TASK DETAILS
No pictures go in the copy; everything else in the records below must be output exactly.
- Opening Delimiter -
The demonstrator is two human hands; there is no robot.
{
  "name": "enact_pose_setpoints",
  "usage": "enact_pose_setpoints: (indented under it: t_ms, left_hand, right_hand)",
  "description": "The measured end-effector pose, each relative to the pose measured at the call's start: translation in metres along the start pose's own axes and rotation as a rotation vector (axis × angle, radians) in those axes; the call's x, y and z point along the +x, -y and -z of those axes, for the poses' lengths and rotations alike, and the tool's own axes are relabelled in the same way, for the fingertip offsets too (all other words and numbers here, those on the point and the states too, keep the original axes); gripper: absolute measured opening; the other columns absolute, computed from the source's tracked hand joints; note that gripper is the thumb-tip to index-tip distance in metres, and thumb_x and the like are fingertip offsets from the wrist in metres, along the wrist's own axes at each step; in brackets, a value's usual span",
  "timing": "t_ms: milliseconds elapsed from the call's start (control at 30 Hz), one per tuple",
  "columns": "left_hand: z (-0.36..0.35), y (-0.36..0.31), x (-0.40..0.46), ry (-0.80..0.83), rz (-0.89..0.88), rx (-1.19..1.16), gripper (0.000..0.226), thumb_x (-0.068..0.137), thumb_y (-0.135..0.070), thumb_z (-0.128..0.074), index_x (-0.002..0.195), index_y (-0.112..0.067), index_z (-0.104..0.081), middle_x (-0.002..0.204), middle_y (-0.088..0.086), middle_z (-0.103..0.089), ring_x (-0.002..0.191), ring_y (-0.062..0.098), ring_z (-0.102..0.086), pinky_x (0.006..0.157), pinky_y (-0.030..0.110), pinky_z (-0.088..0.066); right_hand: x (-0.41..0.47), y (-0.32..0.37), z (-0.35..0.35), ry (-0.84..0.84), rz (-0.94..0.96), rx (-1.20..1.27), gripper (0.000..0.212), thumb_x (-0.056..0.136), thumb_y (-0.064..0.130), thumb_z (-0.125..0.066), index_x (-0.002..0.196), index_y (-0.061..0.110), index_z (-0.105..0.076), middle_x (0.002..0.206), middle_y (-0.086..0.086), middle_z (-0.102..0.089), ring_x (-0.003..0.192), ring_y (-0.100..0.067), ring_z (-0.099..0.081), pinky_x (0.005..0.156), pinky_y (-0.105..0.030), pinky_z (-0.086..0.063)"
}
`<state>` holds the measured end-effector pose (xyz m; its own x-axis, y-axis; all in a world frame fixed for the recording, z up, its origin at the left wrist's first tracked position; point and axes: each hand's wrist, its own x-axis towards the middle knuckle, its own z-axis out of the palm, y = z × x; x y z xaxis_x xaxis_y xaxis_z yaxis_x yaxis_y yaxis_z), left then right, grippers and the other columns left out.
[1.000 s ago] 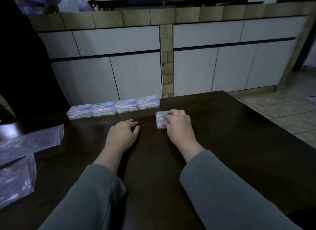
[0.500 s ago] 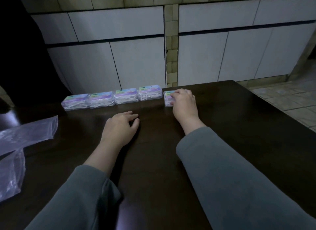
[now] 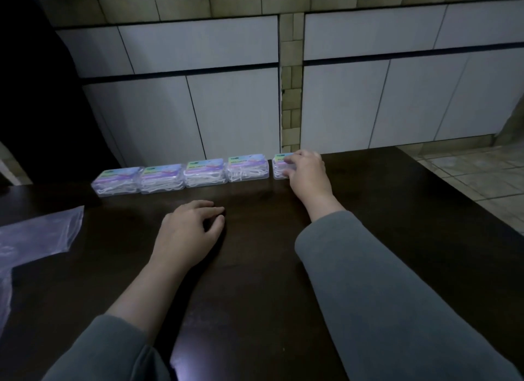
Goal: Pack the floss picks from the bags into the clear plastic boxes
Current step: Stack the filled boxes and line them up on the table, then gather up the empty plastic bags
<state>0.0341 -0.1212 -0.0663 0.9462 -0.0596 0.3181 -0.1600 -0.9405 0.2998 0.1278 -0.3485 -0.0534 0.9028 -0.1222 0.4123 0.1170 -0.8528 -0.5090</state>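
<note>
**Fifth Box Moved Up to the Row**

The right hand [image 3: 307, 172] grips the fifth clear box [image 3: 280, 169] at the frame's centre, fingers curled over its lid and near side. One second earlier this box lay closer to the person, well apart from the others. It now sits at the far table edge, just beside the right end of the row of four filled boxes [image 3: 181, 176], with a narrow gap remaining. All boxes in the row are closed and show white floss picks through their walls.

The left hand [image 3: 190, 230] rests on the dark table [image 3: 397, 210] at lower centre, fingers loosely bent, holding nothing; its position is unchanged.

Two plastic bags [image 3: 39, 230] lie flat at the left edge and appear empty.

Assessment: packing is probably complete or nearly so. Releasing the fifth box in line appears to be the remaining action.
</note>
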Motion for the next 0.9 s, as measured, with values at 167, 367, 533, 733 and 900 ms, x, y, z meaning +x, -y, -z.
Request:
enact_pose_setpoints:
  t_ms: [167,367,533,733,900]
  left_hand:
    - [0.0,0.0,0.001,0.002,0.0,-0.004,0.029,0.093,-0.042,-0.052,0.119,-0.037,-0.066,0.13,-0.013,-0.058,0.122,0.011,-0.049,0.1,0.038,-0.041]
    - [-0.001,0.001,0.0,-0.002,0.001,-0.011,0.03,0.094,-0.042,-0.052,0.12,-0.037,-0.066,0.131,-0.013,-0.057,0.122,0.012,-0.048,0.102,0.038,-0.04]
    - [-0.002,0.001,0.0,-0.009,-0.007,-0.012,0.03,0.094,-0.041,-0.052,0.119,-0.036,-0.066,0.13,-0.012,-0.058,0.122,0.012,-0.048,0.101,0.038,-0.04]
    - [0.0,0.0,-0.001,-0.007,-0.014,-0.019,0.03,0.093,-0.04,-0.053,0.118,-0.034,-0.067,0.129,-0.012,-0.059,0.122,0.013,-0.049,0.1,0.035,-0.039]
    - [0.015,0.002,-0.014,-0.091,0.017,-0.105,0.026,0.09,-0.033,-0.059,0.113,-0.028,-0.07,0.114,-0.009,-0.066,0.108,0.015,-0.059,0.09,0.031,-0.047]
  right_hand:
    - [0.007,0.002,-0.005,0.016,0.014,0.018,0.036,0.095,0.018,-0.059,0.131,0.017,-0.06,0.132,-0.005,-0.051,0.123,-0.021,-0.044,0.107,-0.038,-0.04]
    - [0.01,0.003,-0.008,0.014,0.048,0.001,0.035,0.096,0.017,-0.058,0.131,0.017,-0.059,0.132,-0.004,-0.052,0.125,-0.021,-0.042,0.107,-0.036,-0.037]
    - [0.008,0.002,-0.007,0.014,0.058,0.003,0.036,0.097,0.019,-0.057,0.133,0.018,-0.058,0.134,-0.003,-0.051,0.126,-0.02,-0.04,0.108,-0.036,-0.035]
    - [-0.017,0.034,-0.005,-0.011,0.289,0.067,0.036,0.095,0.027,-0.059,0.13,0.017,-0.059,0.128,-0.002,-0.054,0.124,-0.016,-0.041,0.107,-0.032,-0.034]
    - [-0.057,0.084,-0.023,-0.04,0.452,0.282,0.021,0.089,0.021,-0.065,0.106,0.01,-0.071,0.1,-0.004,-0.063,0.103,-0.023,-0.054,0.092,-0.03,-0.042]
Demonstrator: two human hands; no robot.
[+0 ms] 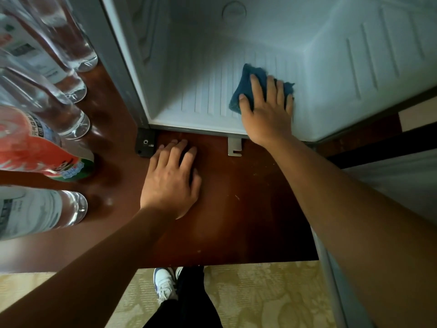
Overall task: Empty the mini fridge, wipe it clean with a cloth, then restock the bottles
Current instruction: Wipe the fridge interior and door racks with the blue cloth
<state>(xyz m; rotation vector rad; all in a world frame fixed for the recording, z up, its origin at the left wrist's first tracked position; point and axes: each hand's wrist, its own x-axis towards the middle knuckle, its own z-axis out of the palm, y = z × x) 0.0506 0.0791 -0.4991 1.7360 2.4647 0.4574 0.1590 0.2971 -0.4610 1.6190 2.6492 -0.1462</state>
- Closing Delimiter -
TASK RESULT
The demonstrator is two human hands; there is no robot.
{
  "name": "enact_pose_setpoints",
  "usage": "enact_pose_setpoints: (indented under it: t_ms, left_hand, right_hand)",
  "description": "The measured end-effector pose, each relative to the pose measured at the call's start: translation in metres along the start pose's own axes and rotation as a rotation vector (axis × angle, radians) in those axes; the call's x, y and z point along the +x, -y and -z of those axes, for the poses' lengths and rotations alike, and the tool's own axes are relabelled in the same way, for the fingertip offsets too (all other words and numbers here, those on the point and the states too, keep the original axes); gripper: absolute measured opening; the other columns absolute, computed from the source's tracked hand joints; note that gripper is the thumb-tip to index-tip distance in metres, and thumb_x and the like are fingertip offsets from the wrist in metres, along the wrist's own axes at each step; in brackets, a value's usual span",
  "timing": "t_ms: milliseconds elapsed from the call's start (control at 30 Hz), one per tuple",
  "columns": "left_hand: z (-0.36..0.35), y (-0.36..0.31), x (-0.40..0.46), ry (-0.80..0.83), rz (-0.89..0.88), rx (-1.19..1.16), gripper (0.000..0.226), thumb_x (-0.068..0.137), thumb_y (-0.135..0.070), thumb_z (-0.128..0.074), index_x (-0.002..0.195), index_y (-0.112..0.067), index_z (-0.104..0.081), middle_x (-0.002..0.204), middle_y (-0.088..0.086), middle_z (-0.103..0.089), ring_x (-0.002..0.191), ring_y (-0.062..0.098), ring_z (-0.102..0.086), pinky_x (0.006..0.157), pinky_y (-0.030..0.110), pinky_z (-0.088..0.066); right_hand: x (-0.41..0.47), y (-0.32..0.37), z (-0.35..0.35), ry (-0.84..0.84), rz (-0.94..0.96), rx (-1.20..1.27), gripper (0.000..0.212), thumb_x (-0.056..0.136), thumb_y (-0.064..0.130), thumb_z (-0.125..0.066), index_x (-0.002..0.196), index_y (-0.061..0.110), index_z (-0.105..0.076), middle_x (0.002..0.206), middle_y (-0.086..0.086), middle_z (-0.102..0.089), ring_x (-0.003..0.192), ring_y (-0.100..0.067), ring_z (-0.099..0.081), pinky_x (0.005..0.156), pinky_y (-0.105..0.030), pinky_z (-0.086..0.063)"
}
`<state>` holds the measured end-effector pose (xyz m; its own x-axis, y-axis; all in a world frame fixed for the recording, z up, its origin at the left wrist's first tracked position; point and axes: each hand's wrist, its own x-axis towards the middle knuckle, its own z-axis out of the palm, y = z × x; x y z xaxis_x xaxis_y xaxis_z yaxis_x yaxis_y yaxis_z), left then right, grippers and the other columns left out.
[1.000 s ago] 
[0.500 s ago] 
[now] 
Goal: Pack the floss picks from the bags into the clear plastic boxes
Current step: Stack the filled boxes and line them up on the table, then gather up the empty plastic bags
<state>0.0341 -0.1212 -0.0663 0.9462 -0.0596 0.3181 -0.1600 -0.9405 0.2998 0.1278 -0.3485 -0.0534 0.9028 -0.1222 0.4123 0.1170 -0.8528 -0.5090</state>
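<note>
**Fifth Box Moved Up to the Row**

The right hand [image 3: 307, 172] grips the fifth clear box [image 3: 280, 169] at the frame's centre, fingers curled over its lid and near side. One second earlier this box lay closer to the person, well apart from the others. It now sits at the far table edge, just beside the right end of the row of four filled boxes [image 3: 181, 176], with a narrow gap remaining. All boxes in the row are closed and show white floss picks through their walls.

The left hand [image 3: 190, 230] rests on the dark table [image 3: 397, 210] at lower centre, fingers loosely bent, holding nothing; its position is unchanged.

Two plastic bags [image 3: 39, 230] lie flat at the left edge and appear empty.

Assessment: packing is probably complete or nearly so. Releasing the fifth box in line appears to be the remaining action.
</note>
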Motion for the next 0.9 s, as measured, with values at 167, 367, 533, 733 and 900 ms, x, y, z meaning +x, -y, -z.
Request:
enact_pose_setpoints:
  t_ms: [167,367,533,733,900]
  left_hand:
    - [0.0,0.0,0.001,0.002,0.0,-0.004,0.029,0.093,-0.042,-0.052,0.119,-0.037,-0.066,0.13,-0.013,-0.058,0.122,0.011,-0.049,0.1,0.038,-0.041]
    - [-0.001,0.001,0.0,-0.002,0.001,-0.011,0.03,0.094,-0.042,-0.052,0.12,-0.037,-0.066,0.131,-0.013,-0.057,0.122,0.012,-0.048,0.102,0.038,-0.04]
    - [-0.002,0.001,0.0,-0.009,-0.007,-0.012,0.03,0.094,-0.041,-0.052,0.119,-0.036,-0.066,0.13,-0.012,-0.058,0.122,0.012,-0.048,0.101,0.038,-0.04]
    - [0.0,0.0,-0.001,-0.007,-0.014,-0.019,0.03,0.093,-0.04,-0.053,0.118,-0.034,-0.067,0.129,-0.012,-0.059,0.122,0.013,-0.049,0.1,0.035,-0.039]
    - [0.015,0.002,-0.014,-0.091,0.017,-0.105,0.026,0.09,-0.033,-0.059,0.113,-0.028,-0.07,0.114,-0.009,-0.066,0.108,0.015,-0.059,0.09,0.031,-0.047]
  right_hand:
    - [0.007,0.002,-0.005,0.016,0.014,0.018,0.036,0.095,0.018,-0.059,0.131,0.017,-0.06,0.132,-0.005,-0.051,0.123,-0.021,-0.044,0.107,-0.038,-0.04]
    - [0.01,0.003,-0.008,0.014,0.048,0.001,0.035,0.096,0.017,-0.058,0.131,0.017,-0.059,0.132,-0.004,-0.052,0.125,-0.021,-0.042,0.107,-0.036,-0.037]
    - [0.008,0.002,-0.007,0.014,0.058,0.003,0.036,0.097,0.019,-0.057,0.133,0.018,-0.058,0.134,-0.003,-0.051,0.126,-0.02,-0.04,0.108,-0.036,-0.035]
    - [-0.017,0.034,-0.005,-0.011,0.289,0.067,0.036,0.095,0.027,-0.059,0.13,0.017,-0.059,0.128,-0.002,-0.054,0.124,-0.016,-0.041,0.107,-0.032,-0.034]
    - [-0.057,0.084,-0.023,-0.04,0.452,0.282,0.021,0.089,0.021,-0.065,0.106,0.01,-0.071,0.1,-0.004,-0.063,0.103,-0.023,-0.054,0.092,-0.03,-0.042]
Demonstrator: two human hands; no robot.
[+0 ms] 
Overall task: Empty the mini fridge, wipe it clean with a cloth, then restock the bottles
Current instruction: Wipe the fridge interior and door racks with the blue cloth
<state>(xyz m; rotation vector rad; all in a world frame fixed for the recording, z up, its origin at the left wrist's first tracked position; point and axes: each hand's wrist, its own x-axis towards the middle knuckle, its own z-axis out of the palm, y = z × x) 0.0506 0.0791 -0.4991 1.7360 2.4647 0.4574 0.1590 0.2971 -0.4610 1.6190 2.6492 -0.1462</state>

For this exercise, nothing more remains to be given.